Be Careful What You Do and Say

Last Wednesday we each paid our respects to the victims of the Sept. 11 terrorist attacks in our own way. For at least one company that meant telling a dozen workers their services were no longer required.

Pulsent, a digital imaging company in Silicon Valley, took the odd step of eliminating twelve jobs on Sept. 11, 2002 and informing the affected employees of the company’s decision that day.

“I also left word with Pulsent’s public relations expert. Which raises a question: Could a company that lays off workers on Sept. 11 actually have a public relations expert? He hasn’t called back either,” Mike Cassidy of The San Jose Mercury News wrote in his column this week.

Learn a lesson from Pulsent: steer clear of emotionally sensitive times when it comes breaking bad news.

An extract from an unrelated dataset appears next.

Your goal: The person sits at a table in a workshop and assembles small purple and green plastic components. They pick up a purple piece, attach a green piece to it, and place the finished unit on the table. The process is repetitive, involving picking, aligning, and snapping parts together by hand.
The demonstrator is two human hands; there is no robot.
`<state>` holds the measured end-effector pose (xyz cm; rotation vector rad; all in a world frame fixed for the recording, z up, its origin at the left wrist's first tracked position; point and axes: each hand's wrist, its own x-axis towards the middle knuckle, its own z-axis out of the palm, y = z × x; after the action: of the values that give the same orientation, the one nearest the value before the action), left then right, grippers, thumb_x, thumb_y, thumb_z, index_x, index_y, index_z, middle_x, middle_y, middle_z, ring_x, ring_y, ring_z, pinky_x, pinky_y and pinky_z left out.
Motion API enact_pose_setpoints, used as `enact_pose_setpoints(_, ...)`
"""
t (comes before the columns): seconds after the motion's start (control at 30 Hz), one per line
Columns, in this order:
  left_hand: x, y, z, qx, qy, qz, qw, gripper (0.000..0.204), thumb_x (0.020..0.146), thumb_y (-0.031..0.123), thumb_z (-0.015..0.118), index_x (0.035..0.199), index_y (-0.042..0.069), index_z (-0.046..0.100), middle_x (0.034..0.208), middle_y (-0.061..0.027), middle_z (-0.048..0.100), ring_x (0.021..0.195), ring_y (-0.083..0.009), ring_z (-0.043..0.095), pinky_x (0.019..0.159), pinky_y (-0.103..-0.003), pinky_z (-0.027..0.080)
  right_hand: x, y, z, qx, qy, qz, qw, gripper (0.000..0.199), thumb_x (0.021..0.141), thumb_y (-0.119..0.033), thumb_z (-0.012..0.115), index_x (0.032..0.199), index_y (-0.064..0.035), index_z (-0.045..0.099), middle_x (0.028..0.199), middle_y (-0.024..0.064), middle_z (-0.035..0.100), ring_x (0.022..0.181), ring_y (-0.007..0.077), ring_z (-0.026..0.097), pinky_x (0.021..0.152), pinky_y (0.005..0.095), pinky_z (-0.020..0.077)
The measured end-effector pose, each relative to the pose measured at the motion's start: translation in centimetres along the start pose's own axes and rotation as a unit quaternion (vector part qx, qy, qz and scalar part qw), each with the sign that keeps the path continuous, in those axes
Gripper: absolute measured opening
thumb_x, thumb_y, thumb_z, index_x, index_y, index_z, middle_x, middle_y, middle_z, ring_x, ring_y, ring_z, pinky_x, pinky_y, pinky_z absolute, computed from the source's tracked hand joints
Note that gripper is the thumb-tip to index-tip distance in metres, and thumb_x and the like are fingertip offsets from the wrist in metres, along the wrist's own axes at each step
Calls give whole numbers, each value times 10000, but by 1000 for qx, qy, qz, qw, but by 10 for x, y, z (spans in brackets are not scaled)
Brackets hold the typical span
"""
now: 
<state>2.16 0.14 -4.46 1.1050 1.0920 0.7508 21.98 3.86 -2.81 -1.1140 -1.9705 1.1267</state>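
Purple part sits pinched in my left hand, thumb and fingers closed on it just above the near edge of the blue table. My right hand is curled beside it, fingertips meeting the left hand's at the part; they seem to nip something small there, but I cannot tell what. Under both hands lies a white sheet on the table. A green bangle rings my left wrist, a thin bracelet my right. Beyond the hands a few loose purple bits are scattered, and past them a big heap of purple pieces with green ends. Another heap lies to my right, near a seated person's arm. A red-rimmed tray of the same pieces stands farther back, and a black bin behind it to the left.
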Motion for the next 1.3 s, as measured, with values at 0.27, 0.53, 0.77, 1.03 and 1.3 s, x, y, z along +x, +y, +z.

Pulsent most likely wanted to keep its layoffs quiet, as do many small tech firms still battling it out in a sorry economic landscape. The best way the company could have done this was by informing the affected workers of their fate on September 13. Friday is a traditional layoff day to begin with and Cassidy’s column points out the workers were each given two-weeks severance. The traditional payroll period for companies ends or begins on the 15th of the month, which would have fallen on Sunday. Believe me, writers know basic facts like this and use this to help shape a story angle. So reason stands that the workers would be paid for the remainder of the week and paid out through the end of September, so what was the company thinking?

Pulsent wasn’t thinking. The company did not respond to Cassidy’s calls for comment and what would have been a non-story turned into a public relations disaster for the company. It’s doubtful that anyone would have paid attention to a little known tech firm laying off a dozen workers, but because they did it on a national day of mourning, Pulsent ended up looking like a smarmy little outfit. And Cassidy nailed the company on a stupid move. Pulsent’s best chance to avoid a damaging article would have been to return Cassidy’s calls and spin it in some way.

“The choice of the termination date was unfortunate, and it is unfortunate that we were forced to eliminate any jobs. However, after reviewing our options, we were left with only one choice and by a sad coincidence that meant informing workers of their dismissal on Sept. 11. We’ve apologized to those affected for the ill-timed notification,” is what Pulsent could have told Cassidy. Who knows, he could have moved onto another story and chalked it up as no big deal.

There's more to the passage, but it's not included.